Dave Barrett government (1972-1975)


Preserving farmland across the province from the ravages of urban development.

A landmark new Labour Code that removed picketing from the jurisdiction of the courts and handed it to a powerful Labour Relations Board, headed by the brilliant Paul Weiler.


The so-called Chicken and Egg war, which damaged Mr. Barrett's credibility over whether he had threatened members of the Egg Marketing Board.

The Daylight Savings fiasco, during which Mr. Barrett announced that Daylight Savings would kick in Jan. 6 to save energy costs, postponed it for a month, then finally killed the plan completely, snowed under by a blizzard of criticism and ridicule.

Mike Harcourt government (1991-1996)


Ending the protracted War of the Woods over logging in Clayoquot Sound, with a comprehensive compromise that restricted clearcuts.

Setting aside vast tracts of wilderness for parks, including the northern Khutzeymateen region, the country's first grizzly bear sanctuary.


Becoming briefly confused over the number of B.C. seats in a proposed, restructured House of Commons, leading to many cruel jibes in the media that damaged his standing with the public.

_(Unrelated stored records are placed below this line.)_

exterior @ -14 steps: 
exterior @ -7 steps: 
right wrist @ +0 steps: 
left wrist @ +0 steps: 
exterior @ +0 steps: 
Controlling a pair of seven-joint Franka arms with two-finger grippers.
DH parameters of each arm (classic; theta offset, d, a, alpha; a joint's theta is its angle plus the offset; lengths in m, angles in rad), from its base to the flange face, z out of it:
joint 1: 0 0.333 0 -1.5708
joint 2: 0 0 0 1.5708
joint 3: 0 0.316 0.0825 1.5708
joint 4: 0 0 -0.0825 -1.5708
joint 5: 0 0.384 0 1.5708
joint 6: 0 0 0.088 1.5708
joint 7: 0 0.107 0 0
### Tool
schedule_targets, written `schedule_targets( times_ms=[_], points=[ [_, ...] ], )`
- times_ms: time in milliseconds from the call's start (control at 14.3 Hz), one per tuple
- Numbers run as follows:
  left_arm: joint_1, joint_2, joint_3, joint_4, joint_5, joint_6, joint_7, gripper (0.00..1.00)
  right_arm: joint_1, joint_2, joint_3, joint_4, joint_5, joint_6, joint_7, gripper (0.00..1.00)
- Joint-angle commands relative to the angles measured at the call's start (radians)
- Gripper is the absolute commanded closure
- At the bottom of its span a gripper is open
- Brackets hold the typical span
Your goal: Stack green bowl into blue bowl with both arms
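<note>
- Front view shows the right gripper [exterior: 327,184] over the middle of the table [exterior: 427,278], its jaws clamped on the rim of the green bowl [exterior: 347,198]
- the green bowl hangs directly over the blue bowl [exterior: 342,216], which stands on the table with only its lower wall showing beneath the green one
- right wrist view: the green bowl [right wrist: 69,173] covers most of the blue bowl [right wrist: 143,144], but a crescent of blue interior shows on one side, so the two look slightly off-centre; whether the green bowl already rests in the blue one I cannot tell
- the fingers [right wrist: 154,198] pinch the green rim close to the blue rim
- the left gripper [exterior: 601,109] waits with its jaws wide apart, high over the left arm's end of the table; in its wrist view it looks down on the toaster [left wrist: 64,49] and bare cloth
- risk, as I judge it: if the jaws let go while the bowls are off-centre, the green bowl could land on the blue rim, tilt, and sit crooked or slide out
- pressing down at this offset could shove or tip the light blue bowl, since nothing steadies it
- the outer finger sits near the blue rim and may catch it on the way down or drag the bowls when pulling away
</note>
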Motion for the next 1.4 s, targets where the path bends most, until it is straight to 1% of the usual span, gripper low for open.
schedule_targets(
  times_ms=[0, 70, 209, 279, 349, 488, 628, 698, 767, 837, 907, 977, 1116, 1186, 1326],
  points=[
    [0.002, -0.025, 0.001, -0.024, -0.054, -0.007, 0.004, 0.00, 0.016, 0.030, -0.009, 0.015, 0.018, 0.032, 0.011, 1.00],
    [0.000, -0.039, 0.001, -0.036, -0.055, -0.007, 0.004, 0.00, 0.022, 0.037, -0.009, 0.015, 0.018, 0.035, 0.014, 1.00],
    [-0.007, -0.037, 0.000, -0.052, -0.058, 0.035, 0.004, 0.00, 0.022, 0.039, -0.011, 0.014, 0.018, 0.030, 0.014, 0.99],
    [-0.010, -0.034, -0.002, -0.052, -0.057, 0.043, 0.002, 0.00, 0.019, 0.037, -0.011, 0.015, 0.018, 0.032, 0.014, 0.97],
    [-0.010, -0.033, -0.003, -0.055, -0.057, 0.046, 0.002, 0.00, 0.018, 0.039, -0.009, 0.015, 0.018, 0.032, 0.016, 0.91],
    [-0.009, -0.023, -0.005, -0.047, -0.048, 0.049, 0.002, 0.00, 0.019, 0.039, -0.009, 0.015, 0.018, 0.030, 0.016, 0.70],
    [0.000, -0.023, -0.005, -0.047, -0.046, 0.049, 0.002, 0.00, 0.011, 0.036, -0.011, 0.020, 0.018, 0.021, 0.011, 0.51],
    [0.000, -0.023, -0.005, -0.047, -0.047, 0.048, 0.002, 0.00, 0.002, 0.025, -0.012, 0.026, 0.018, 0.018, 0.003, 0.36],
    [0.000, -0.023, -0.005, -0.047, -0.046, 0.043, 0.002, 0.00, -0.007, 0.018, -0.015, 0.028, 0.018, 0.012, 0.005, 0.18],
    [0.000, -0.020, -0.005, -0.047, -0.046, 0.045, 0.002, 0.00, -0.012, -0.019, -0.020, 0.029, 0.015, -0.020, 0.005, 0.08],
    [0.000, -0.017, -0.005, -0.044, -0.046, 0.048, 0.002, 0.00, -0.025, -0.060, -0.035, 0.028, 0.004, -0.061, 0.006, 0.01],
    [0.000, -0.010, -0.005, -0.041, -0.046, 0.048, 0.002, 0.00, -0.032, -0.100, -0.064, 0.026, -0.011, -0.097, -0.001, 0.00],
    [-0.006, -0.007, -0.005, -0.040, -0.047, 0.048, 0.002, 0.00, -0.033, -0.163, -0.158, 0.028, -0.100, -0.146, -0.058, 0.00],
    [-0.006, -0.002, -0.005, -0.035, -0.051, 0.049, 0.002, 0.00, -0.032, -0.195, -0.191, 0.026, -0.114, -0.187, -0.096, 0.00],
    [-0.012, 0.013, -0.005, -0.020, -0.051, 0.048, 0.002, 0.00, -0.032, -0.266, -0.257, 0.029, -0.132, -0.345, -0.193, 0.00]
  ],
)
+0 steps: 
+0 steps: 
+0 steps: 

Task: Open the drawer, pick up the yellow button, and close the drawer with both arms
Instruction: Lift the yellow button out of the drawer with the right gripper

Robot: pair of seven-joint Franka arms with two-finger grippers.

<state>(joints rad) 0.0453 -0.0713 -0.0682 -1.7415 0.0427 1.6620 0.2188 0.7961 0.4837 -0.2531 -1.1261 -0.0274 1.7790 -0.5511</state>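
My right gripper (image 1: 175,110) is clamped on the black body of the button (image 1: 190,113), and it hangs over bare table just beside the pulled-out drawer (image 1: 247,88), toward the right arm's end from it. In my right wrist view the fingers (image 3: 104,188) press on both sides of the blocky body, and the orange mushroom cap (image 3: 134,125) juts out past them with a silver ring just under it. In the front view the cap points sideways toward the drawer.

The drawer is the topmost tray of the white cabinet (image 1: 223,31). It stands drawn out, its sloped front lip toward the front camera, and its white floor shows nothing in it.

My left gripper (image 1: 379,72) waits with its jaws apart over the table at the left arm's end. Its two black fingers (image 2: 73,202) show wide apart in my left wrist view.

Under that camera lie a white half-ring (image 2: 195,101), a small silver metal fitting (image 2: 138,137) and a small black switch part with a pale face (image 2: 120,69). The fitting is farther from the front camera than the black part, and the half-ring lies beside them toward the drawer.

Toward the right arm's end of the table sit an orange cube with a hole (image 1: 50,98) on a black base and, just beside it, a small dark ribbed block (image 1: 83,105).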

The scandal over a mishandling of charity funds by former NDP MP and provincial agriculture minister Dave Stupich. Although not personally implicated in Bingogate, Mr. Harcourt decided to resign, as the party plummeted in the polls.

Glen Clark government (1996-1999)


The Nisga'a Treaty, the province's first native land claims agreement since the 1800s.

Construction of the Lower Mainland's second rapid transit route, the Millennium Line from downtown Vancouver to the Lougheed Town Centre in Burnaby.


The building of three, problem-plagued fast ferries in local shipyards that wound up costing more than double Mr. Clark's original estimate.

Casinogate, the controversy over Mr. Clark's acceptance of a good deal from his neighbour to build a second-floor deck on his home, at the same time as the neighbour was involved in a casino application. When it was learned he was the subject of a police investigation, Mr. Clark resigned. A judge subsequently cleared him of any criminal wrongdoing.